Born in Brooklyn on November 14, 1907, William Steig was the son of Eastern European Jewish immigrants from Lvov in what is now Ukraine―a family of artists who nurtured his creative gifts from an early age. As a child, he enjoyed painting and drawing, and was an avid reader of literature. After studying at City College and the National Academy of Design in New York, and briefly, at Yale School of Fine Arts, Steig set out to support his family during the Great Depression. He found work at The New Yorker in 1930 at the age of twenty-three, where his drawings were a regular feature throughout his life. Over seventy-three years, until his passing in 2003, William Steig contributed one hundred-twenty-three covers and sixteen hundred seventy-six drawings to The New Yorker, a venerable publication that originated just five years before his art first appeared on its pages. A visionary commentator on man’s everyday struggles, foibles, and matters of the heart, the artist continued to explore new ways of seeing and working.
In 1939, Steig released his first collection of “symbolic drawings” inspired by psychoanalysis and modern art, which expanded the boundaries of cartoon art. At the time, the artist's early symbolic drawings were deemed too dark for The New Yorker, which published more lighthearted images. Undeterred, he collected his images in books titled About People (1939), The Lonely Ones (1942), and All Embarrassed (1948). By the mid-1950s, Steig's idiosyncratic drawings of curious individuals turning wistfully to face their audience sat comfortably on The New Yorker's, to the delight of the magazine's readership.
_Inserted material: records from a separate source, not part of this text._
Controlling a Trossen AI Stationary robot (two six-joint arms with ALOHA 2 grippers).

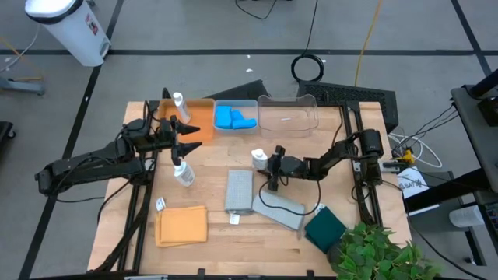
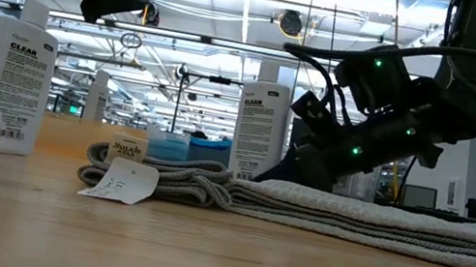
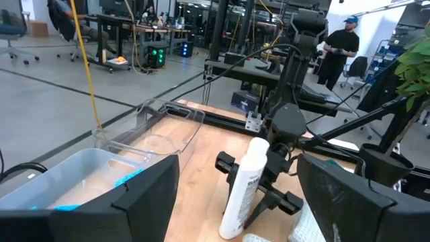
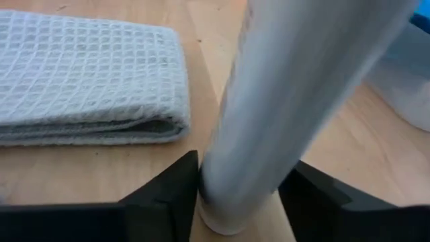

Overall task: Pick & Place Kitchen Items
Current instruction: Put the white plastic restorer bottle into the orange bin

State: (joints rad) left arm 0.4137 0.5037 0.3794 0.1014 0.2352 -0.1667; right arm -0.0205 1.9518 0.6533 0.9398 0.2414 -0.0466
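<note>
My right gripper (image 1: 267, 166) is shut on a white capped bottle (image 1: 259, 158) at the table's middle, beside two folded grey cloths (image 1: 239, 190) (image 1: 278, 208). My left gripper (image 1: 184, 138) is open and empty, raised above the table by the orange tray (image 1: 204, 124). A second bottle (image 1: 177, 102) stands on that tray and a third (image 1: 184, 173) stands on the table. Blue sponges (image 1: 235, 118) lie in a clear bin. An orange cloth (image 1: 181, 225) and a dark green cloth (image 1: 324, 228) lie flat near the front edge. My right gripper pinches the bottle's lower body (image 4: 232, 181) between its two fingers (image 4: 168, 195), one on each side. The fingers come roughly level from the table's right side. The bottle stands upright (image 2: 260, 132); a grey cloth (image 2: 352, 213) hides whether its base is on the table.
An empty clear bin (image 1: 288, 113) stands at the back right of the sponge bin. A green plant (image 1: 381, 253) overhangs the front right corner. People stand in the room beyond the table (image 3: 339, 47). Bare wood shows between the cloths and the bins.
</note>
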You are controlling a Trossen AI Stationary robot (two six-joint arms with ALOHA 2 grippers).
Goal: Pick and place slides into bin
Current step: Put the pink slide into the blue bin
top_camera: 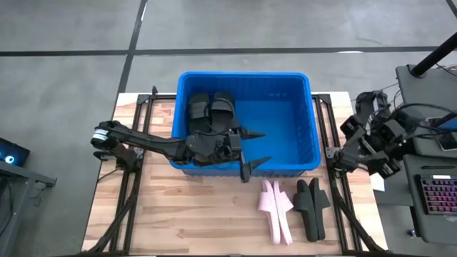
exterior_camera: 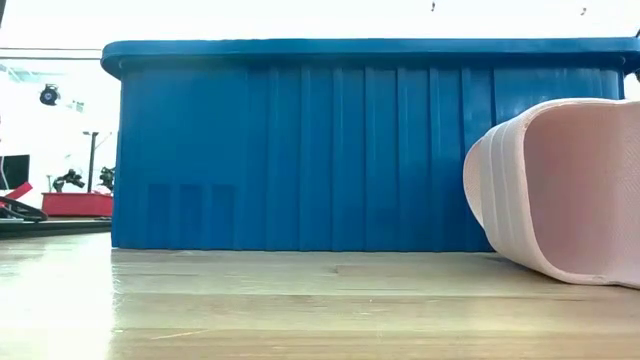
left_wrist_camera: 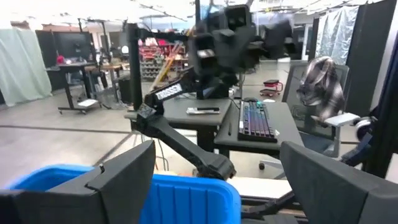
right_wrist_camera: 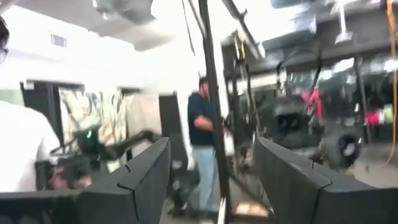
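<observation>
Here the left gripper (top_camera: 251, 151), fingers spread and empty, hangs over the big bright blue plastic bin (top_camera: 307, 114) holding two black slides (top_camera: 210, 109), while a pale pink slide (top_camera: 274, 210) and black slide (top_camera: 311, 207) lie on the wooden table (top_camera: 193, 214), right gripper (top_camera: 360, 107) parked, open.

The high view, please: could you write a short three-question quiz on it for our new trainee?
1. True or false: the left gripper is open above the bin.
2. How many slides lie on the table, outside the bin?
3. Which colour is the slide nearer the table's middle: A black, B pink, C blue?

Key: 1 true. 2 two, the pink one and a black one. 3 B.
</observation>
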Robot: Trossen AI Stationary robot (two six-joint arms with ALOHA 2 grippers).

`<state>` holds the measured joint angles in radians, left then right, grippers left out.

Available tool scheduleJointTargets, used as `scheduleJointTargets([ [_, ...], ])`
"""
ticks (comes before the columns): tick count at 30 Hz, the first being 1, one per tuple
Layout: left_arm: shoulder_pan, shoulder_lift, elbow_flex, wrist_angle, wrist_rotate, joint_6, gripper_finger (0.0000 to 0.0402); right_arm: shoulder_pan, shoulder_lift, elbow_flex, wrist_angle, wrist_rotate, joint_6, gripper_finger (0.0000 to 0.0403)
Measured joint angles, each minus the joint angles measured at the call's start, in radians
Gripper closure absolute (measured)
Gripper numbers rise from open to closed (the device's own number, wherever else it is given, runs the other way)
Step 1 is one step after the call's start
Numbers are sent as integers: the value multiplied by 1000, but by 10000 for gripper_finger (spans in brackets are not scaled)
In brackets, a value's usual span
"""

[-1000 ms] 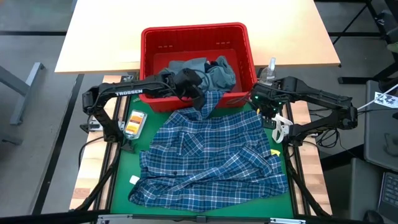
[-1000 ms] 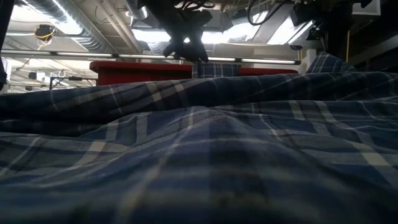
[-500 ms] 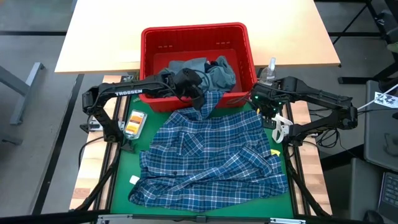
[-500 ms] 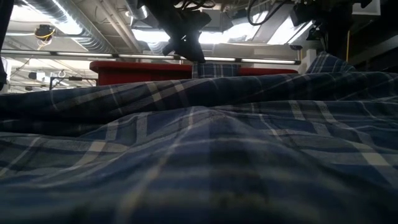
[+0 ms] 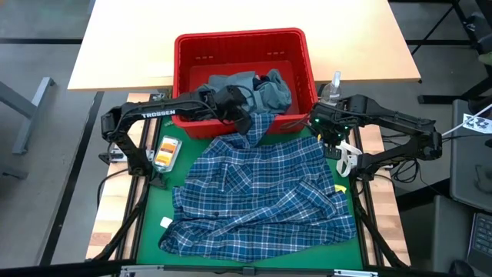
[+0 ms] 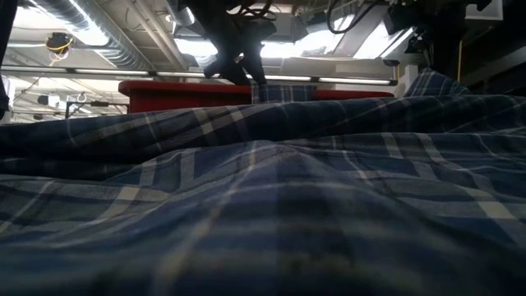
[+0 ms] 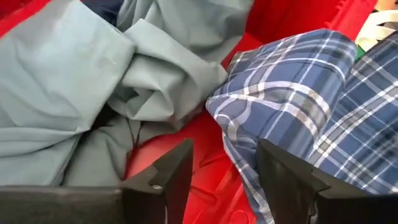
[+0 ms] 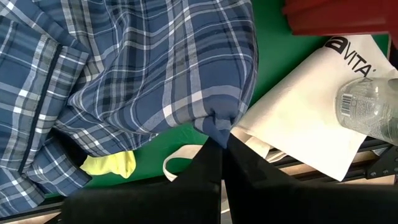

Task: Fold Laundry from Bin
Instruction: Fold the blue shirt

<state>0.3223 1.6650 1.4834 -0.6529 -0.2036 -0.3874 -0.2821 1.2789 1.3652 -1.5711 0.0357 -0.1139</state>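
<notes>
Plaid shirt (image 5: 257,192) is lying spread across the green tabletop, one fold draping over the bin (image 5: 242,46) rim. Left gripper (image 7: 221,177) is hovering there, spread and empty; right gripper (image 8: 221,158) is pinching the shirt's edge. Pulling unevenly risks bunching it.

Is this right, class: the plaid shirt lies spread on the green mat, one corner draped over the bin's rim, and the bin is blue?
Not quite. The bin is red, not blue, as the high view shows. The plaid shirt does lie spread on the green mat, one corner over the rim.
</notes>
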Motion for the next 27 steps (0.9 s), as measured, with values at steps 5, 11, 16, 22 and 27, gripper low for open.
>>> scheduleJointTargets([
  [5, 0, 0, 0, 1, 93, -4, 246, 0, 0, 0, 0, 0, 0, 401],
  [11, 0, 0, 0, -1, 119, -3, 289, 0, 0, 0, 0, 0, 0, 400],
  [16, 0, 0, 0, 7, 109, -3, 341, 0, 0, 0, 0, 0, 0, 400],
  [22, 1, 0, 0, 56, 91, 17, 395, 0, 0, 0, 0, 0, 0, 400],
  [27, 0, 1, 0, 115, 88, 90, 398, 0, 0, 0, 0, 0, 0, 400],
])
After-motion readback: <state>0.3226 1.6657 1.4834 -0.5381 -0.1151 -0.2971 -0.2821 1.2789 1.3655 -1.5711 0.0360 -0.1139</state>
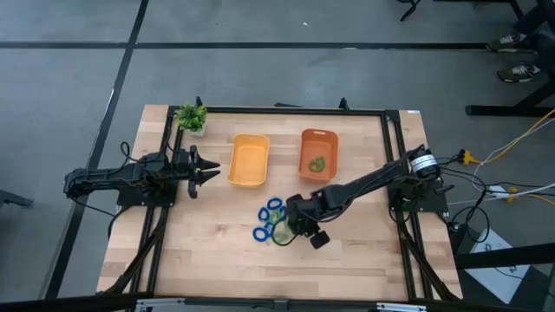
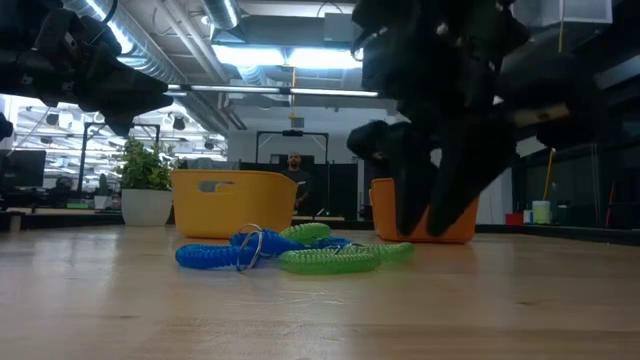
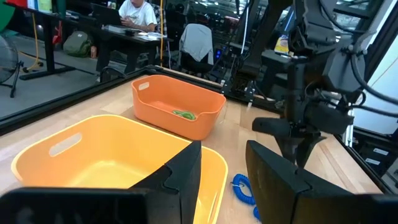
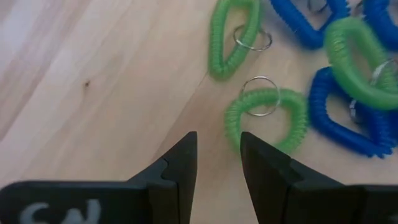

In 1968 at the age of 61, Steig created the first of forty books for children―a wordplay-based piece called CDB! that heralded in his successful career as a children’s book author and illustrator. His whimsical, adventurous tales include Roland the Minstrel Pig (1968); the Caldecott Award-winning Sylvester and the Magic Pebble (1969); Dominic (1972); Abel’s Island (1976); The Amazing Bone (1976); the Newbery Award-winning Doctor De Soto (1982); and Shrek! (1990), which has been adapted into a popular animated movie series and a Broadway play. Steig’s original artworks are featured in the permanent collections of many noted museums including Norman Rockwell Museum, Eric Carle Museum of Picturebook Art, Brooklyn Museum, and Chicago Art Institute among others.